Search code examples
pythonpython-2.7selenium-webdriverinfinite-scrollhtml-content-extraction

extracting links with a specific class with Selenium in Python


I am trying to extract links from a infinite scroll website

It's my code for scrolling down the page

driver = webdriver.Chrome('C:\\Program Files     (x86)\\Google\\Chrome\\chromedriver.exe')
driver.get('http://seekingalpha.com/market-news/top-news')
for i in range(0,2):
    driver.implicitly_wait(15)
    driver.execute_script("window.scrollTo(0, document.body.scrollHeight);")
    time.sleep(20)

I aim at extracting specific links from this page. With class = "market_current_title" and HTML like the following :

<a class="market_current_title" href="/news/3223955-dow-wraps-best-week-since-2011-s-and-p-strongest-week-since-2014" sasource="titles_mc_top_news" target="_self">Dow wraps up best week since 2011; S&amp;P in strongest week since 2014</a>

When I used

URL = driver.find_elements_by_class_name('market_current_title')

I ended up with the error that says "stale element reference: element is not attached to the page document". Then I tried

 URL = driver.find_elements_by_xpath("//div[@id='a']//a[@class='market_current_title']")

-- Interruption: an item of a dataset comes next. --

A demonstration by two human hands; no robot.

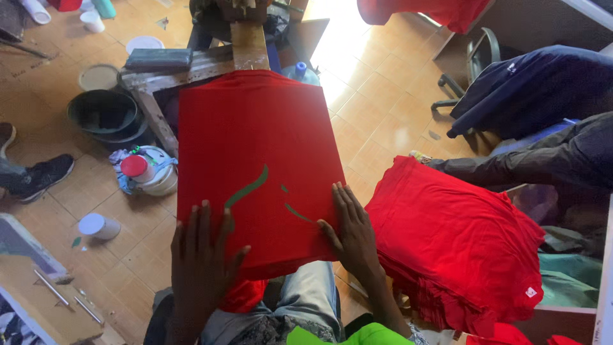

but it says that there is no such a link !!! Do you have any idea about solving this problem?


Solution

  • You're probably trying to interact with an element that is already changed (probably elements above your scrolling and off screen). Try this answer for some good options on how to overcome this.

    Here's a snippet:

    from selenium.common.exceptions import TimeoutException
    from selenium.webdriver.common.by import By
    import selenium.webdriver.support.expected_conditions as EC
    import selenium.webdriver.support.ui as ui
    
    # return True if element is visible within 2 seconds, otherwise False
    def is_visible(self, locator, timeout=2):
    try:
        ui.WebDriverWait(driver, timeout).until(EC.visibility_of_element_located((By.CSS_SELECTOR, locator)))
        return True
    except TimeoutException:
        return False